WHAT IS BEING ASKED = Needed from the entries below: every line that holds the word "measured".

DATASET ENTRIES =
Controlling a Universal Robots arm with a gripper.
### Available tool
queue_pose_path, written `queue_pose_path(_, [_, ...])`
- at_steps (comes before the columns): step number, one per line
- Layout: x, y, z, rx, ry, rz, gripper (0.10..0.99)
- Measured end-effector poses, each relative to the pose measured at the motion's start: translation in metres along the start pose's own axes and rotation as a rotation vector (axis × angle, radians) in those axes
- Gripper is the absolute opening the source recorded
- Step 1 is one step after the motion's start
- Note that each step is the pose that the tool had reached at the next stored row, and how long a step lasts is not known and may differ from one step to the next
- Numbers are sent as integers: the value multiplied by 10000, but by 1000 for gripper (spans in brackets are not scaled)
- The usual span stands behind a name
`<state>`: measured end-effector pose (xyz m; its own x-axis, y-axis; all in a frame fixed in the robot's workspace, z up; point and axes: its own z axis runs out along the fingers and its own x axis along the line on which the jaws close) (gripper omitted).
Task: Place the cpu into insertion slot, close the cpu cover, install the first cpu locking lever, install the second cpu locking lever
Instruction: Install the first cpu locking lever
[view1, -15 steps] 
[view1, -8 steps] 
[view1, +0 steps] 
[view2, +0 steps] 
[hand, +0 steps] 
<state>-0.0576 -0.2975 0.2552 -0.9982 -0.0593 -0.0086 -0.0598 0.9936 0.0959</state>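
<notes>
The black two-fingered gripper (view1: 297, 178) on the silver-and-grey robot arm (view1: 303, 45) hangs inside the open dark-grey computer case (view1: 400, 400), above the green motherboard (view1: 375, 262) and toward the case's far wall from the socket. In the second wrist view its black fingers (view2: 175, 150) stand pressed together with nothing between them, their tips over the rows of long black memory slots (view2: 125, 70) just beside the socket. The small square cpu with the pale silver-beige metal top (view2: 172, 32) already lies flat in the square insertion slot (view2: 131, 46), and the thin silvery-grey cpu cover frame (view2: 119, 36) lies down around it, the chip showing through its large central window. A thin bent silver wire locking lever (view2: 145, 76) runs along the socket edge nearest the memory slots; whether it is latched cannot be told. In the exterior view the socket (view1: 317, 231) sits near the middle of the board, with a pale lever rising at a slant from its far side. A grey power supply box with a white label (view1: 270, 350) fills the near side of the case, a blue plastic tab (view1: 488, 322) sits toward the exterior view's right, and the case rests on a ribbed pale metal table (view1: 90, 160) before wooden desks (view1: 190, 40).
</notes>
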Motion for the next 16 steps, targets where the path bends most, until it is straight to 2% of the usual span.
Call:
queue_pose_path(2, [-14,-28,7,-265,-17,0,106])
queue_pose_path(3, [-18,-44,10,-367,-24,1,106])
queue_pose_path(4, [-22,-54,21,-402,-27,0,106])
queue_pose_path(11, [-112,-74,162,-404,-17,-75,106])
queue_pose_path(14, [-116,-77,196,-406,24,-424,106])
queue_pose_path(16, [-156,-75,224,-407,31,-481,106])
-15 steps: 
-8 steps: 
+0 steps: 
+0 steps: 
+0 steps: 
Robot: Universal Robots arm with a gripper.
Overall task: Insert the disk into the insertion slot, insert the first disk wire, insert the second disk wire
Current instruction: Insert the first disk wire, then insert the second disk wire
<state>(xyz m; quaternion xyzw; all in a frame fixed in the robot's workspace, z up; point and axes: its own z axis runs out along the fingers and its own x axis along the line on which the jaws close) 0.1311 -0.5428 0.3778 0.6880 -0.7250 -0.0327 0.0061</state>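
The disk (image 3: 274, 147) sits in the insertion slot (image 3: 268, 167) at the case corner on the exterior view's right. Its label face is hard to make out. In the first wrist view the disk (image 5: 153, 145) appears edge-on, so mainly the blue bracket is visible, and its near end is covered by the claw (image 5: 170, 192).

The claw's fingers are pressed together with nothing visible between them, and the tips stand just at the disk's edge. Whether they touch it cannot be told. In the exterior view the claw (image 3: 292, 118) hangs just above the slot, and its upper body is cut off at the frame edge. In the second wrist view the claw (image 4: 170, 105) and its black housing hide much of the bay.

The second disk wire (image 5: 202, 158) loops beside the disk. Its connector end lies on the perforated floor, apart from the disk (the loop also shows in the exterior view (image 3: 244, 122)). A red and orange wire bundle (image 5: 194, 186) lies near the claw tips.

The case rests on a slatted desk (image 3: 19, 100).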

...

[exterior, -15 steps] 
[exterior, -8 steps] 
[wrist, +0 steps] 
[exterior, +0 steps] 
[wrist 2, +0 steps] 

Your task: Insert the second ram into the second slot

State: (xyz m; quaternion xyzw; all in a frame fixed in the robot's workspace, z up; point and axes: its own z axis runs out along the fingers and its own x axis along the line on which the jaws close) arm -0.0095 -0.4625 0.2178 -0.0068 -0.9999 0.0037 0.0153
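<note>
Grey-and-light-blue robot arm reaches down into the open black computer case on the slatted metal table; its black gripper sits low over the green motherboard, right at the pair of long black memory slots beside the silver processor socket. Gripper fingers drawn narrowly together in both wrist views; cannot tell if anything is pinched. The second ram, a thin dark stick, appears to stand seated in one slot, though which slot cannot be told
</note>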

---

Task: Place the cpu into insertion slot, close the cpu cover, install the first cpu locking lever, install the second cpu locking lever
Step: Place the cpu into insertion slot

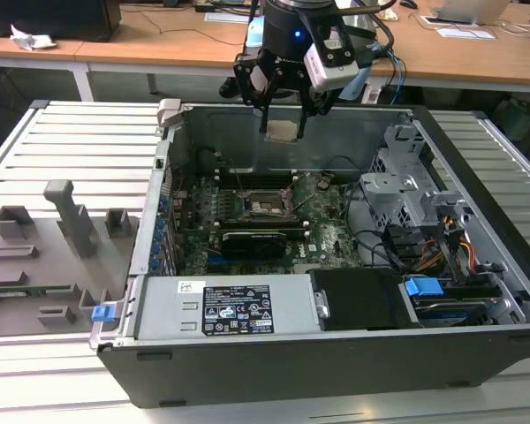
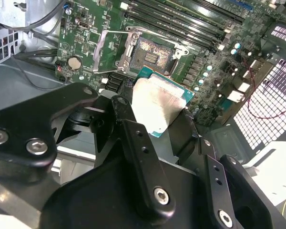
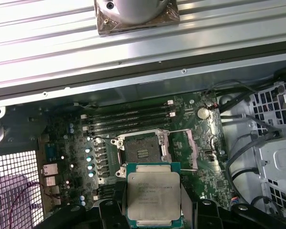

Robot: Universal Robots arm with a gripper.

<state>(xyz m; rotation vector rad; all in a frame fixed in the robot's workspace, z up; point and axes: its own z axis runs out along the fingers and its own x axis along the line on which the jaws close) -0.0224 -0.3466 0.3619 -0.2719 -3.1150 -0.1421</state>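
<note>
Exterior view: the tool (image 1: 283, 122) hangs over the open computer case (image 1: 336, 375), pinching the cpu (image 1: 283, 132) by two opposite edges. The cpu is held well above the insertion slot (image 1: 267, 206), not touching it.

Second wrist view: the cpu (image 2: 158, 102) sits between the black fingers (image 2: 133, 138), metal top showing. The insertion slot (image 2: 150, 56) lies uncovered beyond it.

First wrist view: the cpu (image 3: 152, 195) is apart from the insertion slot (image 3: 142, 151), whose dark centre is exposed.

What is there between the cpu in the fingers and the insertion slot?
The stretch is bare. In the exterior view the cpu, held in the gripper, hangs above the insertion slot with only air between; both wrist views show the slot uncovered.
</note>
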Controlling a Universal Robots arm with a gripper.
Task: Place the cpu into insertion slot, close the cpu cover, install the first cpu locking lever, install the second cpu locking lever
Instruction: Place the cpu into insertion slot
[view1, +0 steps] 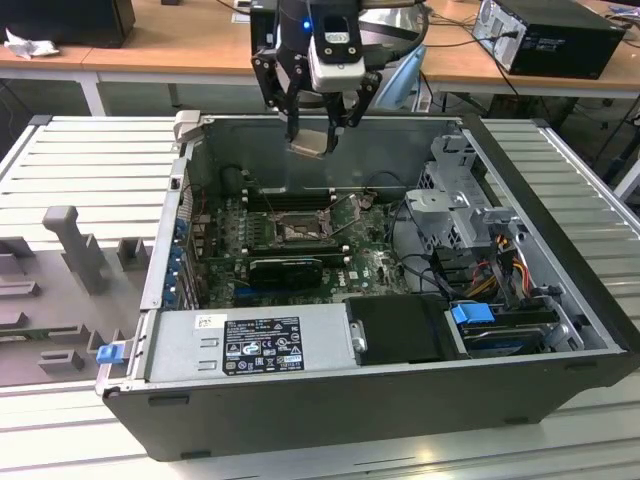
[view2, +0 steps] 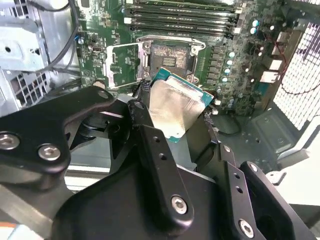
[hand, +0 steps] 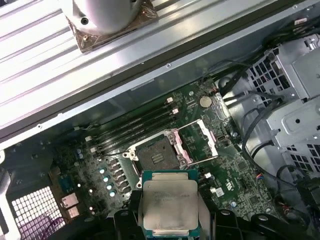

RESPONSE BOX =
- Measured end-effector poses, each relative to the pose measured at the motion's start: translation in metres along the start pose's own axes and rotation as a rotation vector (axis × angle, radians) in those axes
`<state>`: measured end-effector pose (xyz m; its own x-axis, y-axis; all in a frame fixed in the robot's workspace, z up; point and axes: its own z axis runs out along the fingers and its own x axis along the line on which the jaws close) (gripper omitted).

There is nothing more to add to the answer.